Syrian war crimes will they go unpunished

Sednaya prison, north of Damascus, is home to some of the darkest secrets of Syria’s unending war. It made the news again the other day because of a shocking report revealing details of the brutality of a regime that stands accused of murdering between 5,000 and 13,000 detainees who were held there.




Sednaya deserves the adjective notorious. Amnesty International has called it a “human slaughterhouse.” In 2011 Islamists jailed after previously being encouraged to fight the US in Iraq were freed in a move designed to subvert a peaceful uprising and promote Bashar al-Assad’s jihadi narrative. The prison soon filled up with those arrested in anti-government protests across the country.

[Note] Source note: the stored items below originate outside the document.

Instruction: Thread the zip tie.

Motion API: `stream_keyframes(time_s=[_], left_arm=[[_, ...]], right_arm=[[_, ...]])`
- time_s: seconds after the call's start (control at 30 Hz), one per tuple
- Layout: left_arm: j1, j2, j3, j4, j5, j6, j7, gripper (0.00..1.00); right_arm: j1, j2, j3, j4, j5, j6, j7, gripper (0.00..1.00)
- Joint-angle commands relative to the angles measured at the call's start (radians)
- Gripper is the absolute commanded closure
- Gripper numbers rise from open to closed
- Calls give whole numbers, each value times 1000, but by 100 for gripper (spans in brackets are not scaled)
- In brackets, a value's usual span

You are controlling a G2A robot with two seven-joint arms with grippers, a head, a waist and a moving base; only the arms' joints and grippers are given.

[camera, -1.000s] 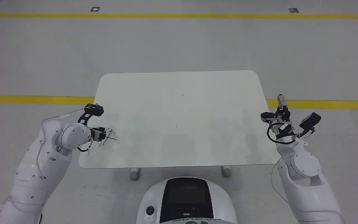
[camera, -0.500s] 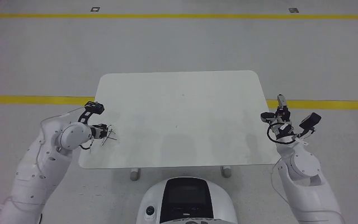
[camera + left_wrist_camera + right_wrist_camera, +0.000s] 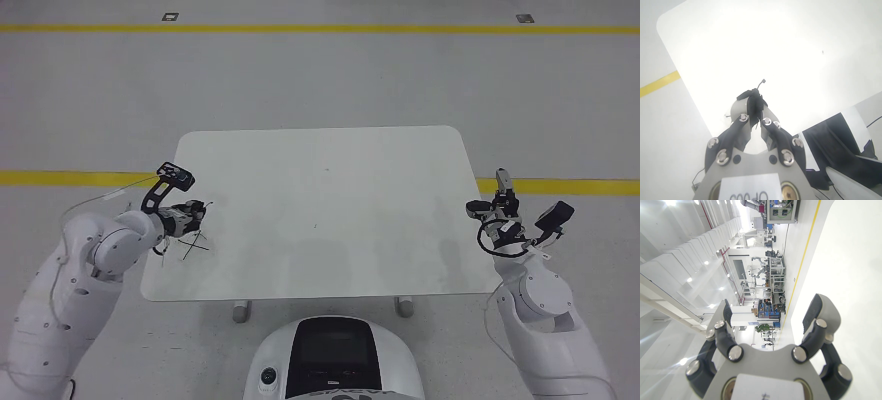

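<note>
A thin black zip tie (image 3: 761, 84) sticks out past the tips of my left gripper (image 3: 754, 98), which is shut on it; its small square head points away from the wrist. In the top view the left gripper (image 3: 197, 213) hangs over the white table (image 3: 320, 200) near its left edge, with the zip tie (image 3: 196, 238) trailing down from it toward the tabletop. My right gripper (image 3: 770, 311) is open with nothing between its fingers. It stays off the table's right edge (image 3: 503, 196), turned toward the room.
A yellow floor line (image 3: 60, 178) runs behind the table on both sides. The table's rounded corner (image 3: 664, 20) lies beyond the left gripper.
The left gripper has risen and shifted toward the table's far side and slightly inward, carrying the zip tie. The right arm has kept still.
</note>
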Motion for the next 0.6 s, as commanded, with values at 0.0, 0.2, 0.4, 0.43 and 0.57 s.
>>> stream_keyframes(time_s=[0.0, 0.2, 0.4, 0.43, 0.57], left_arm=[[6, 1, -6, -11, -6, -5, -1, 100], [45, 11, -18, -48, 13, -40, 44, 100], [45, 11, -18, -48, 13, -40, 44, 100], [45, 11, -18, -48, 13, -40, 44, 100], [52, 11, 3, -71, 2, -40, 107, 100]], right_arm=[[0, 0, 0, 0, 0, 0, 0, 0], [0, 0, 0, 0, 0, 0, 0, 0], [0, 0, 0, 0, 0, 0, 0, 0], [0, 0, 0, 0, 0, 0, 0, 0], [0, 0, 0, 0, 0, 0, 0, 0]])
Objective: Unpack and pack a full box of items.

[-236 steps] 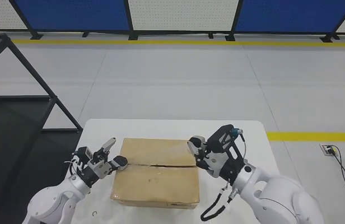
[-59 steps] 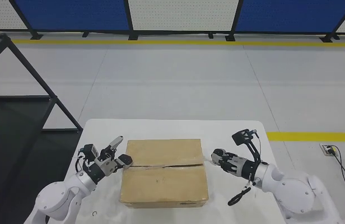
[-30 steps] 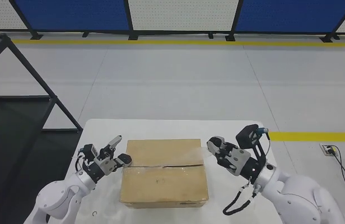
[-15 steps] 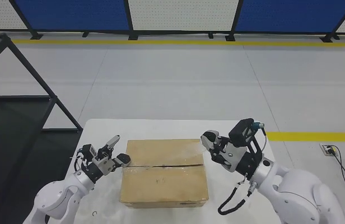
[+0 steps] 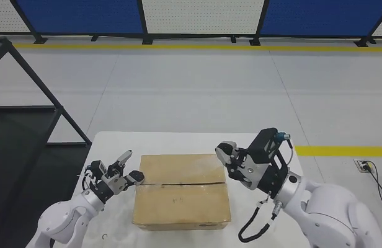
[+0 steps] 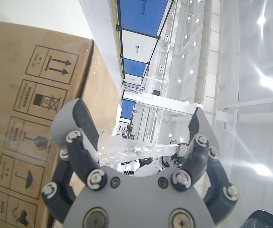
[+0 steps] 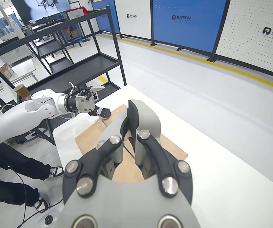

The latest report, by the Association of Detainees and The Missing in Sednaya Prison (ADMSP), was based on interviews with over 400 former prisoners. “The Syrian regime’s methods ..may have been known to some…but this shows, by providing figures and testimonies, how the regime used the mechanism of arrest and enforced disappearance as one of the tools of war against Syrian society,” said Diab Serriyah, coordinator of ADMSP.




Ninety-percent of detainees said they had suffered psychological and physical torture. They described mock executions, being forced to watch other inmates being tortured, and threats against their families. Almost all reported being whipped or beaten while trapped inside a tyre. Other forms of torture included being suspended by the arms, electrocution, and the so-called “German chair”, in which inmates are tied around a chair with pressure applied.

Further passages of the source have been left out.